- WORK REQUEST -
Return the data below exactly, but only from the line containing "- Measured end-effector" through the line containing "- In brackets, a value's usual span", with both of those lines included.

- AVAILABLE DATA -
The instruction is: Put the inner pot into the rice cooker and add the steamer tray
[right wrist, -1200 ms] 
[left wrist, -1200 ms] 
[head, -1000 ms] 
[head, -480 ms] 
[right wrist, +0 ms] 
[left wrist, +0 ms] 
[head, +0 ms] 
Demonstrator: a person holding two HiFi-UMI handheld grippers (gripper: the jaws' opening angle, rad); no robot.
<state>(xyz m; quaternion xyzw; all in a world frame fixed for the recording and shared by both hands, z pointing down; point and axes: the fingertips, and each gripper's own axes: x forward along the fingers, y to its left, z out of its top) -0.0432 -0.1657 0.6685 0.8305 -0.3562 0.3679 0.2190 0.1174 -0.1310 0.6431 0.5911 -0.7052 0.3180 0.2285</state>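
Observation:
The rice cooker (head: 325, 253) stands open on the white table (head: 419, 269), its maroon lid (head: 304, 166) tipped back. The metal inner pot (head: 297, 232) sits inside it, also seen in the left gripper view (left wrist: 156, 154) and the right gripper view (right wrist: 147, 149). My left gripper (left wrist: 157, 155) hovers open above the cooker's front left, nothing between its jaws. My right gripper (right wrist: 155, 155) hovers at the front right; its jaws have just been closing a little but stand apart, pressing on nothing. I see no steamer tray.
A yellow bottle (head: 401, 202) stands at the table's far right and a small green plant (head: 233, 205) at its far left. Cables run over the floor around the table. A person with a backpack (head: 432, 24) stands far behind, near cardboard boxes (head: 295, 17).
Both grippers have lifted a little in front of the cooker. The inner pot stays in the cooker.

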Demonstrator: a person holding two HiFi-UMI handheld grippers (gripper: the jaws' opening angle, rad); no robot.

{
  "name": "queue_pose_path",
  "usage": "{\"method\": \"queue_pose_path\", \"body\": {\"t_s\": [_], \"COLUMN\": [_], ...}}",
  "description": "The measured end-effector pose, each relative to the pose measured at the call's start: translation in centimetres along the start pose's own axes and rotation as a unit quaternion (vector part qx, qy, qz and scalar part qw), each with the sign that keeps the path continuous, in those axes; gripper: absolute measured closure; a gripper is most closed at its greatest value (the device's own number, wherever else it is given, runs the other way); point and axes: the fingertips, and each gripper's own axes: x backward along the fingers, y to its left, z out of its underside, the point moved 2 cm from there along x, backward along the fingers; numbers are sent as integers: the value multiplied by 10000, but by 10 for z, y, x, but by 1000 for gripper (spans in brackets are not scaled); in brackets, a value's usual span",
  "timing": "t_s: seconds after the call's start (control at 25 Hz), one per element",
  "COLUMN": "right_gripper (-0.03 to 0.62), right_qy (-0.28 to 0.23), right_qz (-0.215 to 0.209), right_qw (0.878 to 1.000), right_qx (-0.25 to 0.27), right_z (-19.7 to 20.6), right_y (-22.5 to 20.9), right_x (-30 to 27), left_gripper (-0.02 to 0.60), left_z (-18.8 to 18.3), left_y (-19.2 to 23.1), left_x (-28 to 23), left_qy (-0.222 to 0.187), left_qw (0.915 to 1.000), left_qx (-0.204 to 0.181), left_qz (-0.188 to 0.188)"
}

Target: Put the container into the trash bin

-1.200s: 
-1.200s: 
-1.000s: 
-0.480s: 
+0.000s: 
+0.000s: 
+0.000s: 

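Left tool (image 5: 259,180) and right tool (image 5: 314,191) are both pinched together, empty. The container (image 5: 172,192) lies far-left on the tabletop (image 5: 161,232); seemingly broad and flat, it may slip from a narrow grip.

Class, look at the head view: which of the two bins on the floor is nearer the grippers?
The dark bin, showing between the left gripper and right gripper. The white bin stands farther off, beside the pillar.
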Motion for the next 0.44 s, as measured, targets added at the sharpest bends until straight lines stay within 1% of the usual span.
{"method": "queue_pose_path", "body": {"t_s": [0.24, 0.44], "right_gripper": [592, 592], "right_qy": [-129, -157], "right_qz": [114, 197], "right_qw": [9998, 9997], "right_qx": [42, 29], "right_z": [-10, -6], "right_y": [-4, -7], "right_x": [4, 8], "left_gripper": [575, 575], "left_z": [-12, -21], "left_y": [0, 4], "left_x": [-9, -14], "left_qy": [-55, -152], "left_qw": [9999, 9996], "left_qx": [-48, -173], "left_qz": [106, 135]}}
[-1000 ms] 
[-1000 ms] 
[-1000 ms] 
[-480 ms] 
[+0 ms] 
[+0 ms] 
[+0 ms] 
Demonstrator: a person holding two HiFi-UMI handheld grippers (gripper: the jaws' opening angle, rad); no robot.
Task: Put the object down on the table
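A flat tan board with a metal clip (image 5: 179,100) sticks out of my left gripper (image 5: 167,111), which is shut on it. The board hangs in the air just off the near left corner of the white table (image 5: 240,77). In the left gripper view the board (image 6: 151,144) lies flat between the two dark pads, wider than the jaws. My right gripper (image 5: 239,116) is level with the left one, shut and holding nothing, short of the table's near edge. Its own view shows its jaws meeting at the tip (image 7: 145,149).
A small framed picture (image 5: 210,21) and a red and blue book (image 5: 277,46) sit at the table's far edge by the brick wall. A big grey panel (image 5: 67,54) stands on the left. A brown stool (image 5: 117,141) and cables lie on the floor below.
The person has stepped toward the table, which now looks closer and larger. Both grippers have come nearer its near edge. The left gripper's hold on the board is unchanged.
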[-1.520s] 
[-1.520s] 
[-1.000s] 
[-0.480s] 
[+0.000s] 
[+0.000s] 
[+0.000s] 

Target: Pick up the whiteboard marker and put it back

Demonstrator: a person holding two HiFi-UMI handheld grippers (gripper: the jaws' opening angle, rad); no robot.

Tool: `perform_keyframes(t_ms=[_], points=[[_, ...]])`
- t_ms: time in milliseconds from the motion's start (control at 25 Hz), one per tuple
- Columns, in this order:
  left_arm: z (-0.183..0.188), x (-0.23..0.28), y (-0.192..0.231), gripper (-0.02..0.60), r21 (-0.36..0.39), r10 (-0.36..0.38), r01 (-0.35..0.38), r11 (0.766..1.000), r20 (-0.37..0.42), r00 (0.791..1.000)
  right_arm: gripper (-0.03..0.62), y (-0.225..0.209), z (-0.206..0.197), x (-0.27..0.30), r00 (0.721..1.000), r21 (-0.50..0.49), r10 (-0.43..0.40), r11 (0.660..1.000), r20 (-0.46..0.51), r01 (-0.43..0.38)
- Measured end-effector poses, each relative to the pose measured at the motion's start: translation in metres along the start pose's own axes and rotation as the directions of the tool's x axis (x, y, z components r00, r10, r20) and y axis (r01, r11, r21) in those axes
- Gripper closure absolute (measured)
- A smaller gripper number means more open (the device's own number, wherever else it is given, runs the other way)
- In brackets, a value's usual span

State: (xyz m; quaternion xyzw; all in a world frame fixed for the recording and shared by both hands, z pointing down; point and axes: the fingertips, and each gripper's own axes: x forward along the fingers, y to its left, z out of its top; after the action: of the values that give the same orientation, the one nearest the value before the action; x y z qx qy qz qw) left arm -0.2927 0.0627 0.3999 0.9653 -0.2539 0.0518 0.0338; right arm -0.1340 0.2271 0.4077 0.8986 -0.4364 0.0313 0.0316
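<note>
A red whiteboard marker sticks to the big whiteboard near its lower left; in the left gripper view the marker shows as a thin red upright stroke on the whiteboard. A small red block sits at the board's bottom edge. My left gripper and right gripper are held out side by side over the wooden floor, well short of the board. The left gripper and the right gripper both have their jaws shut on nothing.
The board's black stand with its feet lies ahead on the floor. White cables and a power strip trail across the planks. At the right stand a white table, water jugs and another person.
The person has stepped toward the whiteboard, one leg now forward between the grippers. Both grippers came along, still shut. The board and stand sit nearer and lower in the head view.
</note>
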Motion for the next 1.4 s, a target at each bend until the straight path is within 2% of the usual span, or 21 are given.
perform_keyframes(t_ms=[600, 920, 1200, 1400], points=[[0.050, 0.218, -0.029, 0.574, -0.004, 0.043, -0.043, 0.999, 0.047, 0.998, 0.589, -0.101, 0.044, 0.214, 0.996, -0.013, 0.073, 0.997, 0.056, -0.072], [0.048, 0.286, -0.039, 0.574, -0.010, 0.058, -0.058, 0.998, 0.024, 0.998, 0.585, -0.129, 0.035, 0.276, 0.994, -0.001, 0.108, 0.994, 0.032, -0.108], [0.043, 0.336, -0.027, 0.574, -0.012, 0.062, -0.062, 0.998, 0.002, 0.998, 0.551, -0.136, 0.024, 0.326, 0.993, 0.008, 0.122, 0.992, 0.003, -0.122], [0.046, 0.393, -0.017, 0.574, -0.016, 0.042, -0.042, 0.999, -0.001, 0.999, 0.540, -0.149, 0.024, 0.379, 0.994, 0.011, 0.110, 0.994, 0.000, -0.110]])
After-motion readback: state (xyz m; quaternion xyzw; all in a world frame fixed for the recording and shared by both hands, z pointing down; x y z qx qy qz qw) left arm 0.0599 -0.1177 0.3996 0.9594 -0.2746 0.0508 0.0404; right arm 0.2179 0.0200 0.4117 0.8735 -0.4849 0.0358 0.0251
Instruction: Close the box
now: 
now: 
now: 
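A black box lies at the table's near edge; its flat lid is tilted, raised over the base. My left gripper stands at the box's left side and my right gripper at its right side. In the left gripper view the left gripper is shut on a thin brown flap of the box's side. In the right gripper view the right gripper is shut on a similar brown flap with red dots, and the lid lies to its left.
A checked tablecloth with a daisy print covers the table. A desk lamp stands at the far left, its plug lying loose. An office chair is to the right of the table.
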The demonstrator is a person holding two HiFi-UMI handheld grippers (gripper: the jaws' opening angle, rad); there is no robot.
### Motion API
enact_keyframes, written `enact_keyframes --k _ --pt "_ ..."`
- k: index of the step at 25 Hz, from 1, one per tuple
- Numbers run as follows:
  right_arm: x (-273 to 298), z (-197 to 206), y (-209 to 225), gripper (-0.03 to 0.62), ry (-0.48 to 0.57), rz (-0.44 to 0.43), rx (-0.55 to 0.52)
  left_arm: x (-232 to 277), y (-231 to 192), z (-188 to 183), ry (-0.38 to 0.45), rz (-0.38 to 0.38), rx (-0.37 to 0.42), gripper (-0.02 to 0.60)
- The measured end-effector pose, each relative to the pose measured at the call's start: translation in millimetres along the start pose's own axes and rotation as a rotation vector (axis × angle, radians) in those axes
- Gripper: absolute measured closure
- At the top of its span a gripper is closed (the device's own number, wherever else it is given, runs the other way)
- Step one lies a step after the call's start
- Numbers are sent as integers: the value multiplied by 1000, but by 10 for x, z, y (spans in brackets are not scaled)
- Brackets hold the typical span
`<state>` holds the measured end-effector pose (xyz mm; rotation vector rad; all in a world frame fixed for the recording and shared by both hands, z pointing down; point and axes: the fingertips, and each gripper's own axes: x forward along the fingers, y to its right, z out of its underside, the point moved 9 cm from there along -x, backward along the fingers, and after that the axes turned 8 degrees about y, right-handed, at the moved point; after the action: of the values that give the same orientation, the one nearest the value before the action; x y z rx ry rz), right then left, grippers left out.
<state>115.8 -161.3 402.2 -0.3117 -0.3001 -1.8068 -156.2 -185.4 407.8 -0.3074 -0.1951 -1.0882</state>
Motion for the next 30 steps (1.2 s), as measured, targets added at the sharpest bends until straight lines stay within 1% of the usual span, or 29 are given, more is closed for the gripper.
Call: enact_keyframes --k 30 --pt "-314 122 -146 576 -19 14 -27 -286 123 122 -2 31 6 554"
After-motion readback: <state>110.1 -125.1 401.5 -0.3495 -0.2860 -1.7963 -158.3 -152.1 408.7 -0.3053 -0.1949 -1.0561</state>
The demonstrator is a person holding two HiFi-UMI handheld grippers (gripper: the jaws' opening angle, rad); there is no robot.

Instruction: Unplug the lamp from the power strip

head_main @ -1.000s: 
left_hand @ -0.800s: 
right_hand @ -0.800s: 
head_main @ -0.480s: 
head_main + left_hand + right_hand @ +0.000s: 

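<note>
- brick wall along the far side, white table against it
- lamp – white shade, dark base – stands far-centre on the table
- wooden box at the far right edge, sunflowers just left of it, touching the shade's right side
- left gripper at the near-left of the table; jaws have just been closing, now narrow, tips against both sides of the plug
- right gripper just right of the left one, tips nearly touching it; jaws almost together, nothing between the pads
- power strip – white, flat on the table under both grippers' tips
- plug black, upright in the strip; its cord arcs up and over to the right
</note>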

- ANSWER SPACE -
- Measured end-effector poses, each relative to the pose measured at the motion's start: translation in metres along the start pose's own axes and rotation as the directions of the tool's x axis (x, y, z components r00, r10, r20) and y axis (r01, r11, r21) in those axes
- Gripper closure absolute (measured)
- A smaller gripper number means more open (the device's own number, wherever else it is given, runs the other way)
- In brackets, a value's usual span

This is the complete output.